Under the terms of the indenture governing the 2018 notes, before October 15, 2013, Resolute may at its option, during each 12-month period commencing with October 4, 2010, redeem up to 10% of the original aggregate principal amount of 2018 notes (i.e., $85 million principal amount) at a redemption price of 103% of the principal amount thereof, plus accrued and unpaid interest thereon, if any, to the redemption date. Accordingly, if a holder does not tender its 2018 notes in the tender offer, up to all of their 2018 notes may be subject to redemption at 103%, plus accrued and unpaid interest.
Concurrently with the tender offer, Resolute is soliciting from holders of the 2018 notes consents to proposed amendments to the indenture and security documents governing the 2018 notes that would: (i) eliminate most of the restrictive covenants, eliminate certain events of default (the “proposed amendments”); and (ii) release all of the collateral securing the obligations under the 2018 notes (the “collateral release”).
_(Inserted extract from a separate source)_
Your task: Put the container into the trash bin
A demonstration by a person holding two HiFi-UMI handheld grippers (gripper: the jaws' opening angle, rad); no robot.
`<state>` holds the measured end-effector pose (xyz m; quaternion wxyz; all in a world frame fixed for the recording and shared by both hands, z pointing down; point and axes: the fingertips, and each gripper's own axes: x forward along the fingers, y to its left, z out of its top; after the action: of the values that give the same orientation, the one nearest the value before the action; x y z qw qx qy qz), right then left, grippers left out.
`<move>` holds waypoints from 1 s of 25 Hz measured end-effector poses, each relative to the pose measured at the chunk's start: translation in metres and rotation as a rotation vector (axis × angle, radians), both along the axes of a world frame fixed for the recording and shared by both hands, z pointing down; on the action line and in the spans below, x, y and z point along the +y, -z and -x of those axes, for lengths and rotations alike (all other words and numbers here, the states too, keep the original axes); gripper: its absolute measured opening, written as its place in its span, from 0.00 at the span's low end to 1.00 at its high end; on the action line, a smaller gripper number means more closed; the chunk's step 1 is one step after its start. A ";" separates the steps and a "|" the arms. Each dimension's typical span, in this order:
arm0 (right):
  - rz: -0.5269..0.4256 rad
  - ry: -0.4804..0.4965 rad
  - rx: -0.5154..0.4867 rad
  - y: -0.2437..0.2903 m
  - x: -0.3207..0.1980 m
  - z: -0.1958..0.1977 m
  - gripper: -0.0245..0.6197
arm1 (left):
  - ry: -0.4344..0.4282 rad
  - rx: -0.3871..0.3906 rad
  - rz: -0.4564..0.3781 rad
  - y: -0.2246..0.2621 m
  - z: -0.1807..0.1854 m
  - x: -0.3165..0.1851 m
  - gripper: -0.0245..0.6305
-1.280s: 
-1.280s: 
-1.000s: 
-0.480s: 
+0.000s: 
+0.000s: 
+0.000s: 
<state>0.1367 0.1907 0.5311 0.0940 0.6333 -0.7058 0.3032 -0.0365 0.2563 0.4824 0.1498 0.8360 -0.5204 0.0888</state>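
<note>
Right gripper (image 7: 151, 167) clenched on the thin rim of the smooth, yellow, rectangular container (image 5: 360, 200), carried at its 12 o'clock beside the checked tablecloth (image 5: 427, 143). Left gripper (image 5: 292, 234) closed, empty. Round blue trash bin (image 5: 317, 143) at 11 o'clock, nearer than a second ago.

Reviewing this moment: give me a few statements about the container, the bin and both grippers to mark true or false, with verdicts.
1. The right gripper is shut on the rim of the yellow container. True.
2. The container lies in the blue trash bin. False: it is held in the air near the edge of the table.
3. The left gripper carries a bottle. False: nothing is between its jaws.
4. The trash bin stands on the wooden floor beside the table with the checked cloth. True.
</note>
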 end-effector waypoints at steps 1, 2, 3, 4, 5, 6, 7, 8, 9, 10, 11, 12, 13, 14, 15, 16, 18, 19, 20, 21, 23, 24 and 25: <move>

Consents in respect of at least a majority in aggregate principal amount of the outstanding 2018 notes are required to approve the proposed amendments and at least 66 2/3% in aggregate principal amount of the outstanding 2018 notes are required to approve the collateral release.
Holders are required to consent to the proposed amendments in order to tender their 2018 notes, and are not permitted to validly revoke a consent without validly withdrawing the previously tendered notes to which the consent relates. 2018 notes tendered can only be withdrawn, and related consents revoked, before 5:00 p.m., New York Citytime, on May 7, 2013, unless extended, except in certain limited circumstances where additional withdrawal rights are required by law.
The tender offer and the consent solicitation are conditioned upon, among other things, (a) the receipt of tendered 2018 notes from the holders of at least two-thirds of the aggregate principal amount of the outstanding 2018 notes (excluding any 2018 notes owned by Resolute or any of its affiliates), (b) receipt of funds from certain refinancing transactions, on terms and conditions acceptable to Resolute, in an amount sufficient to enable Resolute to purchase the tendered 2018 notes, pay the early tender premium and pay related costs and expenses, and (c) certain other general conditions, each of which is described in more detail in the Offer to Purchase.
Resolute Announces Proposed Offering of Senior Notes
Resolute Forest Products Inc. has launched a private offering for $600 million aggregate principal amount of senior notes due 2023. The notes will be unsecured and guaranteed by substantially all of Resolute’s U.S. subsidiaries. The net proceeds from the sale of the 2023 notes will be used in connection with the repurchase, repayment or other discharge of all, or substantially all, of the $501.2 million outstanding aggregate principal amount of the Company’s 10.25% senior secured notes due 2018. The Company has contemporaneously launched a tender offer for the 2018 notes, which offer is scheduled to expire at 12:00 midnight, New York City time, on May 21, 2013, unless extended by the Company.
The 2018 notes are being sold to qualified institutional buyers in reliance on Rule 144A under the Securities Act of 1933, as amended (the “Securities Act”), and to non-U.S. persons in reliance on Regulation S under the Securities Act. The 2023 notes have not been registered under the Securities Act or any state securities laws. Therefore, the notes may not be offered or sold in the U.S. absent registration or an applicable exemption from such registration requirements.